TILL THE FAT LADY SINGS

by Alisa Kwitney

Pub Date: Sept. 9th, 1992
ISBN: 0-06-019021-3
Publisher: HarperCollins

Warm, witty first novel of romance among the unromantic at Columbia University; the humor and benignly distant narrative tone are the reassuring tip-off that we're not talking realism here: The angst-ridden, drug-using, emotionally traumatized characters will grow up without coming to real harm. Plump Manya Mittelman is in danger of becoming truly fat. Passing through college in total isolation, working weekends at a large-size boutique (Zaftique), unappreciated by her dieting feminist English professor (an expert on a Victorian novel absent not just from the canon but from all of N.Y.C.'s libraries), she retreats into bulimia. (Secret bingeing ``at first...filled the absence of companionship when companionship was desired, and ultimately...made the absence of companionship itself something to be desired.'') Then Manya's claimed as a friend by Ophelia, who actually thrives at college: ``a chic little self-destructive vampire'' who displays ``the thin scars on her inner wrists as if they were diamond bracelets.'' After Manya is seduced and abandoned by Ophelia's cold and posturing sort-of boyfriend, as well as pursued and then rejected by her boss at Zaftique, she falls back on the comfort of food, even as everyone continues pondering the nature of love.
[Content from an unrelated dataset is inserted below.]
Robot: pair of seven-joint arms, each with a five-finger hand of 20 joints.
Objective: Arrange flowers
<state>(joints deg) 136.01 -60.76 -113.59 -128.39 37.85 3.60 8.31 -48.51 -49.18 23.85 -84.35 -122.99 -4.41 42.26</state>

Meanwhile, Ophelia is orchestrating a demonstration to culminate in her own public suicide, though pregnancy pulls her toward life. She's delightfully upstaged by Manya, who leads other fat women in a spontaneous revolutionary act. By this charming novel's end, ambivalent, abusive, and irresponsible men see the light—and these thoroughly contemporary characters pair off in the most old-fashioned way.